=== SUPPLIED DATA ===

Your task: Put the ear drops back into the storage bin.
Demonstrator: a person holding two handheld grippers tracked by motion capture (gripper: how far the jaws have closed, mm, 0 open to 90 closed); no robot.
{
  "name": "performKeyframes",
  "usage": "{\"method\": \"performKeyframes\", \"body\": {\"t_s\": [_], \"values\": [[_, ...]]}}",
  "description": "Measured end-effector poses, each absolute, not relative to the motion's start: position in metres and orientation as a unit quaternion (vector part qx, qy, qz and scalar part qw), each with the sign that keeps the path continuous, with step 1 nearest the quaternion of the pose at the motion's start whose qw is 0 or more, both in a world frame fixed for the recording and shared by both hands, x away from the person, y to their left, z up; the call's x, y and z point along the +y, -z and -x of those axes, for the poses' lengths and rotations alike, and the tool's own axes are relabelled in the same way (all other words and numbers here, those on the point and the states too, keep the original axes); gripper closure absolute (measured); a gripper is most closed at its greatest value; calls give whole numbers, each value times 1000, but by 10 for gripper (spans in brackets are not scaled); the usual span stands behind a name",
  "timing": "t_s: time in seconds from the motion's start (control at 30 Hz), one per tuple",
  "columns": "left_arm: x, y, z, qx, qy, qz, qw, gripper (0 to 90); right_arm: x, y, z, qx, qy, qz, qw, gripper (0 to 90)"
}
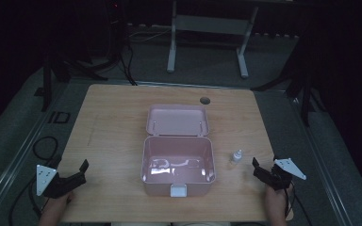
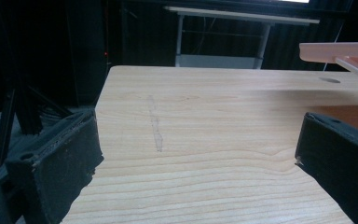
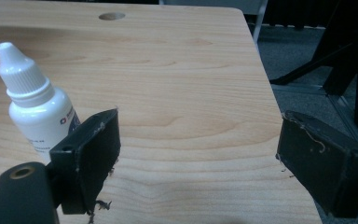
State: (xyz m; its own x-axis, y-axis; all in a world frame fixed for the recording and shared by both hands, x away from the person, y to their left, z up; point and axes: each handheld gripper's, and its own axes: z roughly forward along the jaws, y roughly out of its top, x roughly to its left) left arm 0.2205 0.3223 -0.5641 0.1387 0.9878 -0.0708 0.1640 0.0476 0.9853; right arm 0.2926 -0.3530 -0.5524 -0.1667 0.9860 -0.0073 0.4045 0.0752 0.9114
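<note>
A pink plastic box (image 1: 178,165) stands open and empty in the middle of the wooden table (image 1: 118,122), its lid (image 1: 177,120) laid back on the far side. A small white dropper bottle (image 1: 236,156) stands upright just right of the box. My right gripper (image 1: 265,165) is open near the front right edge, a little right of the bottle. In the right gripper view the bottle (image 3: 37,105) sits left of the gripper (image 3: 198,140), partly behind the left jaw. My left gripper (image 1: 80,173) is open at the front left, nothing between its jaws (image 2: 196,144). The lid's edge (image 2: 340,49) shows upper right.
A round cable hole (image 1: 204,100) lies in the table behind the lid. Cables (image 1: 42,146) coil on the floor to the left. A metal table frame (image 1: 207,28) stands beyond the far edge. Bare wood stretches between my left gripper and the box.
</note>
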Motion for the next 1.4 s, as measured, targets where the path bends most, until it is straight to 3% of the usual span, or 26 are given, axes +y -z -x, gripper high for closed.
{"method": "performKeyframes", "body": {"t_s": [0.63,1.13,1.4], "values": [[323,564,-220,515,-405,-559,508,4,-355,545,-305,694,-370,-542,296,134],[322,564,-220,515,-405,-560,507,4,-356,535,-308,776,-275,-529,204,147],[322,564,-220,514,-405,-560,507,4,-348,528,-308,830,-186,-509,131,147]]}}
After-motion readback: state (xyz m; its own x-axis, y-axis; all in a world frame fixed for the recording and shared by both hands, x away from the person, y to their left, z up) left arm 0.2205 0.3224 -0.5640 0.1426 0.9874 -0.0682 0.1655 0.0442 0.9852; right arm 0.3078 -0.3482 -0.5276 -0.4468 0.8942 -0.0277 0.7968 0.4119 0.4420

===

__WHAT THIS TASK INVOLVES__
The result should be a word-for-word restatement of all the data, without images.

__OUTPUT__
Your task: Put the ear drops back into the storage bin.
Demonstrator: a person holding two handheld grippers tracked by motion capture (gripper: how far the jaws have closed, mm, 0 open to 90 closed); no robot.
{
  "name": "performKeyframes",
  "usage": "{\"method\": \"performKeyframes\", \"body\": {\"t_s\": [_], \"values\": [[_, ...]]}}",
  "description": "Measured end-effector poses, each absolute, not relative to the motion's start: position in metres and orientation as a unit quaternion (vector part qx, qy, qz and scalar part qw), each with the sign that keeps the path continuous, with step 1 nearest the quaternion of the pose at the motion's start whose qw is 0 or more, both in a world frame fixed for the recording and shared by both hands, x away from the person, y to their left, z up; the call's x, y and z point along the +y, -z and -x of those axes, for the poses' lengths and rotations alike, and the tool's own axes are relabelled in the same way (all other words and numbers here, those on the point and the states too, keep the original axes); gripper closure absolute (measured); a gripper is most closed at its greatest value; calls give whole numbers, each value times 1000, but by 10 for gripper (spans in brackets are not scaled); the usual span stands behind a name",
  "timing": "t_s: time in seconds from the motion's start (control at 30 Hz), one per tuple",
  "columns": "left_arm: x, y, z, qx, qy, qz, qw, gripper (0 to 90); right_arm: x, y, z, qx, qy, qz, qw, gripper (0 to 90)"
}
State: (xyz m; its own x-axis, y-axis; all in a world frame fixed for the recording and shared by both hands, x away from the person, y to their left, z up; point and axes: each handheld gripper's, and its own axes: z roughly forward along the jaws, y roughly out of its top, x roughly to its left) left arm 0.2205 0.3223 -0.5641 0.1387 0.9878 -0.0708 0.1640 0.0476 0.9853; right arm 0.2926 -0.3530 -0.5524 -0.1667 0.9860 -0.0073 0.4045 0.0752 0.9114
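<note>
A pink plastic box (image 1: 178,165) stands open and empty in the middle of the wooden table (image 1: 118,122), its lid (image 1: 177,120) laid back on the far side. A small white dropper bottle (image 1: 236,156) stands upright just right of the box. My right gripper (image 1: 265,165) is open near the front right edge, a little right of the bottle. In the right gripper view the bottle (image 3: 37,105) sits left of the gripper (image 3: 198,140), partly behind the left jaw. My left gripper (image 1: 80,173) is open at the front left, nothing between its jaws (image 2: 196,144). The lid's edge (image 2: 340,49) shows upper right.
A round cable hole (image 1: 204,100) lies in the table behind the lid. Cables (image 1: 42,146) coil on the floor to the left. A metal table frame (image 1: 207,28) stands beyond the far edge. Bare wood stretches between my left gripper and the box.
</note>
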Motion for the next 1.4 s, as measured, targets where the path bends most, until it is straight to 3% of the usual span, or 26 are given, axes +y -z -x, gripper high for closed.
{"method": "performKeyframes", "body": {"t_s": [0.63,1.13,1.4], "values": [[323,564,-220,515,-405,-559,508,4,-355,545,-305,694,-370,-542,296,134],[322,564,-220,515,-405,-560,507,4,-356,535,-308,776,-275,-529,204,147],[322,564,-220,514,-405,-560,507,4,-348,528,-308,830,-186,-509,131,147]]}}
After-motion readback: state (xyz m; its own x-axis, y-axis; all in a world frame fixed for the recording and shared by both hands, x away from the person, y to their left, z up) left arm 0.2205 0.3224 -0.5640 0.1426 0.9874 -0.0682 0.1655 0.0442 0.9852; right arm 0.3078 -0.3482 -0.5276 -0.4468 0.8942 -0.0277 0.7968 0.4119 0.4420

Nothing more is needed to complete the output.